People’s Consultative Group
- Abbreviation: PCG
- Formation: September 8, 2005;dissolved in February 2011
- Type: Citizens’ Group
- Location: Assam, India;
- Region served: Assam, India
- Members: Selected by ULFA
- Official language: Assamese, English
- Chief Interlocutor: Mamoni Raisom Goswami
- Parent organization: ULFA
- Staff: 11

= People's Consultative Group =

Citizen's group in Assam, India

The People's Consultative Group (PCG) was a citizen's group in Assam, India, comprising 11 members and established by the United Liberation Front of Assam (ULFA) on September 8, 2005. Its objective was to initiate the peace talks process as mediator between the central government and ULFA. The PCG was dissolved by ULFA chairman Arabinda Rajkhowa in February 2011. ULFA continued the peace talks without the PCG on 10 February 2011 in New Delhi.

==Members==

The following is a list of PCG members released by ULFA chairman Arabinda Rajkhowa. Mamoni Raisom Goswami was appointed as the chief interlocutor between the ULFA and the government. Some of its members are believed to be ULFA sympathizers or ex-ULFA cadres.

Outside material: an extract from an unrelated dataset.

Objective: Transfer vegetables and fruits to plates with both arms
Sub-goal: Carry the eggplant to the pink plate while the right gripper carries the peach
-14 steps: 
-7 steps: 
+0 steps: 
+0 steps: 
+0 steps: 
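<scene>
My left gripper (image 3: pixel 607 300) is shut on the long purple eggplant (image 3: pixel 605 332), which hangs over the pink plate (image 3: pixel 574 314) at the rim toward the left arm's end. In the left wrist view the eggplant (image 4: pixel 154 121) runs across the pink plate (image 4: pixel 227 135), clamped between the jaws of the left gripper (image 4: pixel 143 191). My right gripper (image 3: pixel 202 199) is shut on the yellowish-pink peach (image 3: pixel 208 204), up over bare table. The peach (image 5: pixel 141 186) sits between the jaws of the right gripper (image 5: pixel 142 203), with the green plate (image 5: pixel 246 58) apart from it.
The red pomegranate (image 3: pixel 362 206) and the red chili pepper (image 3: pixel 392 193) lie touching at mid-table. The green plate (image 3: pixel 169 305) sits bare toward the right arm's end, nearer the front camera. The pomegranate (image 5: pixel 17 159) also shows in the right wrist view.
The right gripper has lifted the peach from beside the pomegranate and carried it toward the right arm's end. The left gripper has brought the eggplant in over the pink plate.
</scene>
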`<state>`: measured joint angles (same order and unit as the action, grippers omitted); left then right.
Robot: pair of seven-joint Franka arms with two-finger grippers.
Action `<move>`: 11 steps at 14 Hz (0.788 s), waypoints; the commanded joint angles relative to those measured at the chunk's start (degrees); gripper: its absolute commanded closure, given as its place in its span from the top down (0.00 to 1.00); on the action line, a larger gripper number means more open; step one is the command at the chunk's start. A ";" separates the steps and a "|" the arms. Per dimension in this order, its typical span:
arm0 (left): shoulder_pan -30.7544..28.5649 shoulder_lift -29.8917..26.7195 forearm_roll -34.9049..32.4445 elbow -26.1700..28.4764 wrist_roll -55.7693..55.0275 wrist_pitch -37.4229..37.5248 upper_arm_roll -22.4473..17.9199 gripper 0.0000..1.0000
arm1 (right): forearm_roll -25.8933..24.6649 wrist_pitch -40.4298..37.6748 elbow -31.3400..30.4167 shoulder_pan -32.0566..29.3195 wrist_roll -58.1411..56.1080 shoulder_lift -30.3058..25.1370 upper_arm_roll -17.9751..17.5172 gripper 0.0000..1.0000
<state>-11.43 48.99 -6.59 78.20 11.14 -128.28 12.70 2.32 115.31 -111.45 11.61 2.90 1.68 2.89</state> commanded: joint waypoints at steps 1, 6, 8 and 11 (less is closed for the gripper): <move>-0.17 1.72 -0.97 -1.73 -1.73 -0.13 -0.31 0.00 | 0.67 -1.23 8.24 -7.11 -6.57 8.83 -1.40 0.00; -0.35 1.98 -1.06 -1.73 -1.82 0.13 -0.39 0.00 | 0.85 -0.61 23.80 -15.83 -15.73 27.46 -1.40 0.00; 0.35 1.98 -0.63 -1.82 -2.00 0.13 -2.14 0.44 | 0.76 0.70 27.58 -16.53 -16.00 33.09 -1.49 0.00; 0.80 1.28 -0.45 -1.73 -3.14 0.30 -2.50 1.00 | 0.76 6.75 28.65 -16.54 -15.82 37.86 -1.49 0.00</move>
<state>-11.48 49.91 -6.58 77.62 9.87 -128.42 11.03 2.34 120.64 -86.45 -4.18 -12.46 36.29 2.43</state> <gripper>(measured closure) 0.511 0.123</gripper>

1. Mamoni Raisom Goswami (Jnanpith Awardee writer)
2. Reboti Phukan (Former footballer and childhood friend of Paresh Baruah)
3. Arup Borborah (Lawyer)
4. Lachit Bordoloi (MASS leader)
5. Mukul Mahanta (Engineer)
6. Ajit Bhuyan (Editor, Aji)
7. Haider Hussain (Editor, Asomiya Pratidin)
8. Diganta Konwar (Ex Auditor, Advocate)
9. Brajen Gogoi (Doctor)
10. Dilip Patgiri (Adviser to the Asom Jatiyatabadi Yuba Chatra Parishad)
11. Hiranya Saikia (Sports organiser)

==Reactions==
P. V. Sumant, the Director-General of Police in Assam, welcomed the move but made it clear that police operations would continue since no ceasefire agreement existed. Though he considered it a laudable step, he expressed concern that terror organizations are known to make similar overtures to buy time. The state government also agreed to facilitate the peace talk process but denied any unilateral ceasefire with the outfit.

==Activities==
On September 11, 2005, three days after its formation, the PCG launched a statewide opinion-sharing campaign through letters, SMS, fax and email. It adopted two further resolutions during its first sitting. It appealed to the Chief Minister, Tarun Gogoi to expedite the peace process. It also expressed concern over Director-General Sumant's remarks that police operations would continue with regard to ULFA. On November 5, 2005, at a rally in Nalbari, the group launched a campaign seeking an immediate end to army counter-insurgency operations.

==The talk process==
The future of the talk process became uncertain when state security forces killed 12 ULFA cadres on September 14, 2005, in upper Assam, using mortars and other explosives. Paresh Baruah, the commander-in-chief of the armed wing of ULFA, reportedly said, ‘‘We will be compelled to call off the peace initiative because of the state’s attitude. While we took a major step by forming a PCG to work out the modalities of the talks with the government, what the state has done is nothing but sheer betrayal’’. The PCG held an emergency meeting in Guwahati taking note of the security force's operation and also threatened to call off the peace process if such operations were not stopped.

==Present status==
Declared unconstitutional by ULFA leadership, the PCG was dissolved in the first week of February 2011 by ULFA leaders, led by Arabinda Rajkhowa.